SAT-UNET: Improving Generalization and cross-dataset inference

This is the official implementation of the SAT-UNET model, as described in our paper:
GhalamClouds: Remote Sensing docs/images for Kazakhstan and Clouds Segmentation Using SAT-UNet

Description

SAT-UNET is a deep learning model for cloud semantic segmentation, designed for remote sensing imagery. This repository provides all necessary code, configuration files, and utilities to train, validate, and infer with SAT-UNET, including multi-GPU support and experiment logging.

🚀 New in this Version

This repository has been updated to include methods for improving cross-dataset generalization, specifically targeting the domain shift between satellites (e.g., Landsat-8 vs. KazSTSat).

Key updates include:

Sat-SlideMix Augmentation: Implementation of the batch-level normalization technique adapted from Hopkins et al. (2025).
Percentile-Based Normalization: A robust 1-99th percentile linear normalization strategy.

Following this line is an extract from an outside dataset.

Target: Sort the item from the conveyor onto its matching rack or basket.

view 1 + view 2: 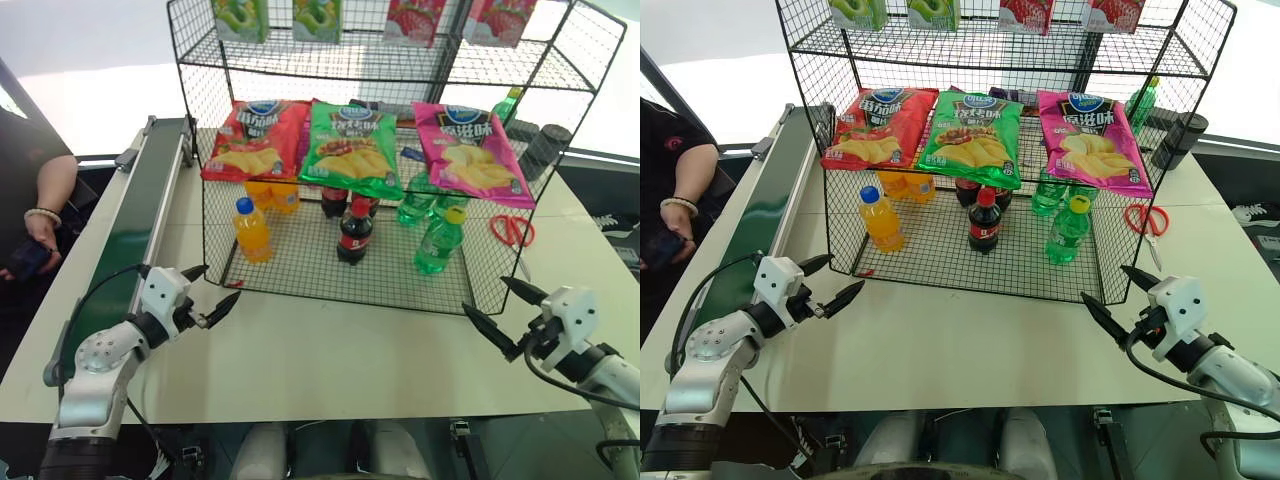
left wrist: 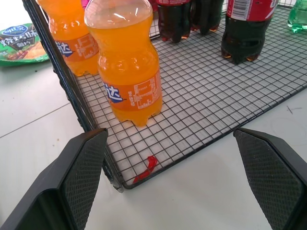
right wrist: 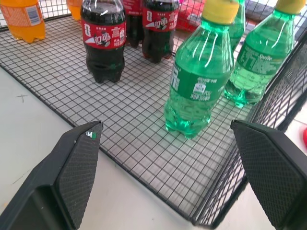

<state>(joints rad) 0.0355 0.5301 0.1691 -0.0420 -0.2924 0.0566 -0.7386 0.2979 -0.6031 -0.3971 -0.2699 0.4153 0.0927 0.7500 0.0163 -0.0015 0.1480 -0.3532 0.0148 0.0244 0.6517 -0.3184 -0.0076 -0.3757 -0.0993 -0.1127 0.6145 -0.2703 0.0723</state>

Key Findings: In our recent experiments, we observed that while percentile-based normalization significantly speeds up convergence and stability, Sat-SlideMix drives the major improvements in performance metrics, while combination of these provide the best cross-dataset inference.

New SOTA: We achieved a new F1-score record of 97.87% on the Cloud-38 benchmark (surpassing the previously reported 97.69%).

Project Structure

checkpoints/
Saved model weights and checkpoints.
configs/
YAML configuration files for experiments (e.g., satunet.yml).
data/
Data loading, augmentation, and dataset definitions.
docs/
Documentation and requirements.
models/
Model architectures, attention modules, and custom loss functions.
utils/
Utility scripts for logging, checkpointing, patch merging, and more.
train.py
Main training script.
inference.py
Inference script for running predictions on new data.
train_multi_gpu.py
Multi-GPU training is envoked by choosing multi_gpu parameter in training.type of YAML configuration file.
trainer.py
Single-GPU training is envoked by choosing torch parameter in training.type of YAML configuration file.

Dataset Structure

The dataset should be organized into train, valid, and test (optional) folders.
Each split contains subfolders named after each color band (prefixes train_, valid_, test_). Example structure:

├──Dataset Root Folder
│------------├──train_red
│------------├──train_green
│------------├──train_blue
│------------├──train_nir
│------------├──train_gt
│
│------------├──valid_red
│------------├──valid_green
│------------├──valid_blue
│------------├──valid_nir
│------------├──valid_gt

Sat-UNet Architecture

Here is the visual diagram of our proposed Sat-UNet model.

Spatial Attention Block

Here is the visual diagram of our proposed NLP-inspired attention block for Sat-UNet model.

Sat-SlideMix and 1-99th Normalization Visualization Results

We conducted extensive experiments to validate the impact of our new augmentation and normalization pipeline.

Models are trained on 38-Cloud and tested on GhalamClouds80.

Note: No Norm means simple normalization, which is division by 8-bit maximum range (255).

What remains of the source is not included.